:: Try it ::
Copy each line of the listing below exactly and drop the images.

:: Data extract ::
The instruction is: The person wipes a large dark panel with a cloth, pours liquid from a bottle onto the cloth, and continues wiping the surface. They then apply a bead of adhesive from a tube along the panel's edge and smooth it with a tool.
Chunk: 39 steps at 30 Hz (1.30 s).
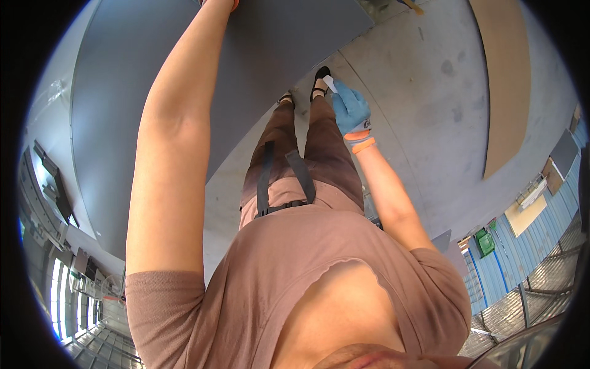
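My right hand [353,111], in a blue glove with an orange and grey cuff, is closed on a small flat white piece [330,83]. That piece sticks out past the fingers, above my shoe; its exact kind is too small to tell. My left arm [178,123] stretches far forward over a large dark grey panel [117,111]. Only the orange glove cuff [234,4] shows at the top edge, and the left hand itself is cut off. Whether the left hand touches the panel cannot be seen.
A brown board [507,80] with a dark edge stands at the right. Concrete floor [424,80] with a seam lies between it and the panel. A green bin [485,243] and leaning sheets [526,216] are along the blue corrugated wall [521,258]. Dark metal pieces [55,187] lie at the far left.
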Available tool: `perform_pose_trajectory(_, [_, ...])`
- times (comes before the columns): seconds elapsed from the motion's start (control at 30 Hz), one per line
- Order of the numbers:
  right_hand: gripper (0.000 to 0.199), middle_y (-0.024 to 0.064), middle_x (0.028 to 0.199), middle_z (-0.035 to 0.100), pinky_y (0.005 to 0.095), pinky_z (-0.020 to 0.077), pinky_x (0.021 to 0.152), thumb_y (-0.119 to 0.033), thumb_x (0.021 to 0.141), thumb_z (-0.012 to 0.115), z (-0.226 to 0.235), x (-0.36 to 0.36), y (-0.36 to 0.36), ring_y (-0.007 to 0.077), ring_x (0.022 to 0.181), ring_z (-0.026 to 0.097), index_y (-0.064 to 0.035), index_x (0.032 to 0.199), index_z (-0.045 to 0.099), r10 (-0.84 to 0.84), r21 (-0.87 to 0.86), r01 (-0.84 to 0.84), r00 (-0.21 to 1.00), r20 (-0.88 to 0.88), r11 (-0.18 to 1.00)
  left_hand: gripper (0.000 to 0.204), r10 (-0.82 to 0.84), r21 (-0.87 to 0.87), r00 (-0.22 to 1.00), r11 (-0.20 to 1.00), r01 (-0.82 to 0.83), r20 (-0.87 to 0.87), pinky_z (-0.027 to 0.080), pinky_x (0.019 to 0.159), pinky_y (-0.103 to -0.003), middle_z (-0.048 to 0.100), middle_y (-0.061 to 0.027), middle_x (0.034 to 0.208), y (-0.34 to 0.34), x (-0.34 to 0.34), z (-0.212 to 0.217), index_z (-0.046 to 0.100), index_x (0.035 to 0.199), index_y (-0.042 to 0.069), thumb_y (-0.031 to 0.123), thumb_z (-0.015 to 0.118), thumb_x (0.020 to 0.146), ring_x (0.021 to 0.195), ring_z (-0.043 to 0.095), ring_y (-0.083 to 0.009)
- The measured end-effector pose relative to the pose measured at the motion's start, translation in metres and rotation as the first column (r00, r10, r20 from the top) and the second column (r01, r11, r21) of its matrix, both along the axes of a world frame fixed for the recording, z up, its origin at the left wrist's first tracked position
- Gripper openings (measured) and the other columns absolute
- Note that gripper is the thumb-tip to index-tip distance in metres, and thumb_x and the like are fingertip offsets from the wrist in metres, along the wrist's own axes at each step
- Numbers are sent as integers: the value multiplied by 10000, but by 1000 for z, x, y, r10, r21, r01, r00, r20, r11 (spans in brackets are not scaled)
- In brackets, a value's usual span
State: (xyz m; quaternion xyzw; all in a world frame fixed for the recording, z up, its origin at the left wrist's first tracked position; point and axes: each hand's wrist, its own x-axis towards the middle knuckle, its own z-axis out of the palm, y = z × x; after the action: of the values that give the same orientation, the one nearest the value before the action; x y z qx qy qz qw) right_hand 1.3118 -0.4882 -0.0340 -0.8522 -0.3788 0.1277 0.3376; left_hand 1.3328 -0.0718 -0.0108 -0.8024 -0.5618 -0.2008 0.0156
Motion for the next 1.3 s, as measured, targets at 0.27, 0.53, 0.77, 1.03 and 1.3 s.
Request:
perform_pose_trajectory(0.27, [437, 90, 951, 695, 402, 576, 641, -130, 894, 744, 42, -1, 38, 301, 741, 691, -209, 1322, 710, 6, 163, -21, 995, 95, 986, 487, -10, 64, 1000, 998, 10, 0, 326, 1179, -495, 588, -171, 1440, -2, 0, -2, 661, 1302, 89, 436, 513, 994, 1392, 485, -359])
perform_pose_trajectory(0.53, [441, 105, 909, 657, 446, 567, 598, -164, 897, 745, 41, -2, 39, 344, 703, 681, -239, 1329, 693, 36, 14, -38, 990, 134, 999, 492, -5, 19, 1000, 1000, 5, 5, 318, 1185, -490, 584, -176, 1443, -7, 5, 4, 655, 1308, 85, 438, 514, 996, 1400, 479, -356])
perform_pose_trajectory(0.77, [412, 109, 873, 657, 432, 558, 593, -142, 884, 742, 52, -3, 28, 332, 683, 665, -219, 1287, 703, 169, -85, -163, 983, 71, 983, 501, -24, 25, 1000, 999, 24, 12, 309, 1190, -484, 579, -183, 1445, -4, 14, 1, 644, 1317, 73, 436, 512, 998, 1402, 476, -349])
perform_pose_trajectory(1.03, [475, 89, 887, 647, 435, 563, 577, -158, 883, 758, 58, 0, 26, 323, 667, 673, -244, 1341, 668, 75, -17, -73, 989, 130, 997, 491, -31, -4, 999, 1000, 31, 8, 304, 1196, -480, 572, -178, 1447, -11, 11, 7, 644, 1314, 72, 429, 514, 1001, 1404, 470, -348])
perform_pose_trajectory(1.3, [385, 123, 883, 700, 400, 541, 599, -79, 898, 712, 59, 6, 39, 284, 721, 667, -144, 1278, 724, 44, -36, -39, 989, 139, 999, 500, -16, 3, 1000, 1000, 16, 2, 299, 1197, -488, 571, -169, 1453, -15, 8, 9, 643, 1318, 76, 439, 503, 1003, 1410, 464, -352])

:: Response ::
The instruction is: The person wipes a large dark panel with a cloth, pours liquid from a bottle onto the cloth, and continues wiping the surface. They then apply a bead of adhesive from a tube along the panel's edge and smooth it with a tool.
Chunk: 39 steps at 30 Hz (1.30 s).
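My right hand [353,111], in a blue glove with an orange and grey cuff, is closed on a small flat white piece [330,83]. That piece sticks out past the fingers, above my shoe; its exact kind is too small to tell. My left arm [178,123] stretches far forward over a large dark grey panel [117,111]. Only the orange glove cuff [234,4] shows at the top edge, and the left hand itself is cut off. Whether the left hand touches the panel cannot be seen.
A brown board [507,80] with a dark edge stands at the right. Concrete floor [424,80] with a seam lies between it and the panel. A green bin [485,243] and leaning sheets [526,216] are along the blue corrugated wall [521,258]. Dark metal pieces [55,187] lie at the far left.
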Available tool: `perform_pose_trajectory(_, [_, ...])`
- times (comes before the columns): seconds elapsed from the motion's start (control at 30 Hz), one per line
- Order of the numbers:
  right_hand: gripper (0.000 to 0.199), middle_y (-0.024 to 0.064), middle_x (0.028 to 0.199), middle_z (-0.035 to 0.100), pinky_y (0.005 to 0.095), pinky_z (-0.020 to 0.077), pinky_x (0.021 to 0.152), thumb_y (-0.119 to 0.033), thumb_x (0.021 to 0.141), thumb_z (-0.012 to 0.115), z (-0.226 to 0.235), x (-0.36 to 0.36), y (-0.36 to 0.36), ring_y (-0.007 to 0.077), ring_x (0.022 to 0.181), ring_z (-0.026 to 0.097), index_y (-0.064 to 0.035), index_x (0.032 to 0.199), index_z (-0.045 to 0.099), r10 (-0.84 to 0.84), r21 (-0.87 to 0.86), r01 (-0.84 to 0.84), r00 (-0.21 to 1.00), r20 (-0.88 to 0.88), r11 (-0.18 to 1.00)
  left_hand: gripper (0.000 to 0.204), r10 (-0.82 to 0.84), r21 (-0.87 to 0.87), r00 (-0.22 to 1.00), r11 (-0.20 to 1.00), r01 (-0.82 to 0.83), r20 (-0.87 to 0.87), pinky_z (-0.027 to 0.080), pinky_x (0.019 to 0.159), pinky_y (-0.103 to -0.003), middle_z (-0.048 to 0.100), middle_y (-0.061 to 0.027), middle_x (0.034 to 0.208), y (-0.34 to 0.34), x (-0.34 to 0.34), z (-0.212 to 0.217), index_z (-0.046 to 0.100), index_x (0.035 to 0.199), index_y (-0.042 to 0.069), thumb_y (-0.031 to 0.123), thumb_z (-0.015 to 0.118), thumb_x (0.020 to 0.146), ring_x (0.021 to 0.195), ring_z (-0.043 to 0.095), ring_y (-0.083 to 0.009)
- The measured end-effector pose relative to the pose measured at the motion's start, translation in metres and rotation as the first column (r00, r10, r20 from the top) and the second column (r01, r11, r21) of its matrix, both along the axes of a world frame fixed for the recording, z up, its origin at the left wrist's first tracked position
- Gripper openings (measured) and the other columns absolute
- Note that gripper is the thumb-tip to index-tip distance in metres, and thumb_x and the like are fingertip offsets from the wrist in metres, along the wrist's own axes at each step
- Numbers are sent as integers: the value multiplied by 10000, but by 1000 for z, x, y, r10, r21, r01, r00, r20, r11 (spans in brackets are not scaled)
- In brackets, a value's usual span
State: (xyz m; quaternion xyzw; all in a world frame fixed for the recording, z up, its origin at the left wrist's first tracked position; point and axes: each hand's wrist, its own x-axis towards the middle knuckle, its own z-axis out of the palm, y = z × x; after the action: of the values that give the same orientation, the one nearest the value before the action; x y z qx qy qz qw) right_hand 1.3118 -0.4882 -0.0340 -0.8522 -0.3788 0.1277 0.3376; left_hand 1.3328 -0.0718 -0.0108 -0.8024 -0.5618 -0.2008 0.0156
Motion for the next 1.3 s, as measured, targets at 0.27, 0.53, 0.77, 1.03 and 1.3 s.
Request:
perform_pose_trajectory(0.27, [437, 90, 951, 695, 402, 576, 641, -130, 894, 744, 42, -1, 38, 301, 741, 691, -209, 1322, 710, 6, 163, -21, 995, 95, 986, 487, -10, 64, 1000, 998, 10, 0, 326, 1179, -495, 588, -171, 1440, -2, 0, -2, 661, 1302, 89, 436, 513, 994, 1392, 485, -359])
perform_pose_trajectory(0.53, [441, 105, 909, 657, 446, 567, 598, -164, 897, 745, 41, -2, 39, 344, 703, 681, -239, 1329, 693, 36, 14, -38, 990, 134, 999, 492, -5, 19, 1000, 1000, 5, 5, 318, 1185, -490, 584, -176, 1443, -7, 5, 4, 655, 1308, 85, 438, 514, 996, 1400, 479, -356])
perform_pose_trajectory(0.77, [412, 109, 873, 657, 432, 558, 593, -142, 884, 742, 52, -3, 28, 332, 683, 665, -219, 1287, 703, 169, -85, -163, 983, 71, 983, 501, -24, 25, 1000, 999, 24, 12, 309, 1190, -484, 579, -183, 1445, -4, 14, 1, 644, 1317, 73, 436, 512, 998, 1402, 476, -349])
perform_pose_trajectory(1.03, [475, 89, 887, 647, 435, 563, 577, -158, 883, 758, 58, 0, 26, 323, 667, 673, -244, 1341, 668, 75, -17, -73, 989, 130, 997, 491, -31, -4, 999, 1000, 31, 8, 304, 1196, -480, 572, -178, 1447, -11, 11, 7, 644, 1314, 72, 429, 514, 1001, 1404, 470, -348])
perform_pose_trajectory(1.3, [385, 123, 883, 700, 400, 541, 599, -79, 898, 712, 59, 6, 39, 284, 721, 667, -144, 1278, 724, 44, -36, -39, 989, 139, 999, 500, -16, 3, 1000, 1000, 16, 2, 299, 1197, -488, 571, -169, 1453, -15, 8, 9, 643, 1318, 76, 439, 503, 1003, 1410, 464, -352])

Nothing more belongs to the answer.